→ WORK INSTRUCTION: Copy the data exactly; pictures stay out of the copy.

→ DATASET SECTION:
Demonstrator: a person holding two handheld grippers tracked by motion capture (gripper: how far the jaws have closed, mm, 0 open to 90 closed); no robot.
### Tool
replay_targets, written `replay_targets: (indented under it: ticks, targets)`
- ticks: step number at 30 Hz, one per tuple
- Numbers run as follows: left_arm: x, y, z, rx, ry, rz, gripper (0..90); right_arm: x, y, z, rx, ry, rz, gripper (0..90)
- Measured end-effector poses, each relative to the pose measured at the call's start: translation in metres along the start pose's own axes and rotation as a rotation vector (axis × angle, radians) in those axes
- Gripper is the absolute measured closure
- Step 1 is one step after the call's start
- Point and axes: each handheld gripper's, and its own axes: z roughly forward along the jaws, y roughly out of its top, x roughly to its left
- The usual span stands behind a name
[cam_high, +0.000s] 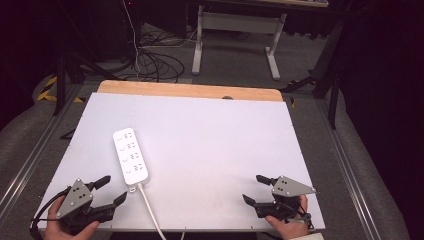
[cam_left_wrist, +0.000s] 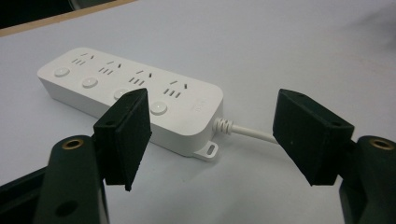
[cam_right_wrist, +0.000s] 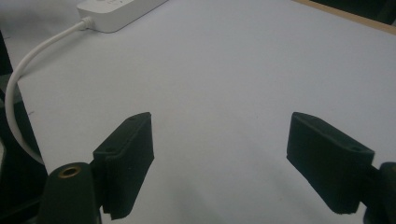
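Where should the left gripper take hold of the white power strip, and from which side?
Probably across the narrow width of the power strip near its cable end, coming from above. It lies flat on the table, long sides parallel, and that end is closest to the open left gripper.

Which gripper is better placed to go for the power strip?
Left. The left gripper sits open right beside the power strip, near its cable end; the right gripper is far across the table.
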Motion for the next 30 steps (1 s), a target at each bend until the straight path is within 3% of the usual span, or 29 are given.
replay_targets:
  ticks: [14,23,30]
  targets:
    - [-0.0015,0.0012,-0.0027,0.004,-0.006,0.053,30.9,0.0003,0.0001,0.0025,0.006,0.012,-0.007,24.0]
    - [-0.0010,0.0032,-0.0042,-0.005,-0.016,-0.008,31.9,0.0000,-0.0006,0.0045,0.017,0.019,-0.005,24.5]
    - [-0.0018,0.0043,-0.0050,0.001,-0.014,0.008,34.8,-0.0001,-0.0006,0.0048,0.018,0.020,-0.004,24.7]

→ YOUR RESPONSE:
Demonstrator: a person holding two handheld grippers tracked by motion capture (gripper: how far the jaws have closed, mm, 0 open to 90 closed); no robot.
### Tool
replay_targets, written `replay_targets: (indented under it: ticks, targets)`
- ticks: step number at 30 Hz, one per tuple
- Numbers run as follows: left_arm: x, y, z, rx, ry, rz, gripper (0..90); right_arm: x, y, z, rx, ry, rz, gripper (0..90)
- Measured end-effector poses, each relative to the pose measured at the call's start: translation in metres along the start pose's own axes and rotation as a rotation vector (axis × angle, radians) in those axes
- Gripper is the absolute measured closure
- Step 1 is one step after the call's start
- Point and axes: each handheld gripper's, and its own axes: z roughly forward along the jaws, y roughly out of its top, x roughly to its left
- The usual span stands behind a name
[cam_high, +0.000s] 
[cam_left_wrist, +0.000s] 
[cam_right_wrist, +0.000s] 
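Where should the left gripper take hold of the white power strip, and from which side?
Probably across the narrow width of the power strip near its cable end, coming from above. It lies flat on the table, long sides parallel, and that end is closest to the open left gripper.

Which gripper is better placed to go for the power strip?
Left. The left gripper sits open right beside the power strip, near its cable end; the right gripper is far across the table.
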Motion for the next 30 steps (1 s), a target at each bend until the straight path is within 3% of the usual span, or 29 are given.
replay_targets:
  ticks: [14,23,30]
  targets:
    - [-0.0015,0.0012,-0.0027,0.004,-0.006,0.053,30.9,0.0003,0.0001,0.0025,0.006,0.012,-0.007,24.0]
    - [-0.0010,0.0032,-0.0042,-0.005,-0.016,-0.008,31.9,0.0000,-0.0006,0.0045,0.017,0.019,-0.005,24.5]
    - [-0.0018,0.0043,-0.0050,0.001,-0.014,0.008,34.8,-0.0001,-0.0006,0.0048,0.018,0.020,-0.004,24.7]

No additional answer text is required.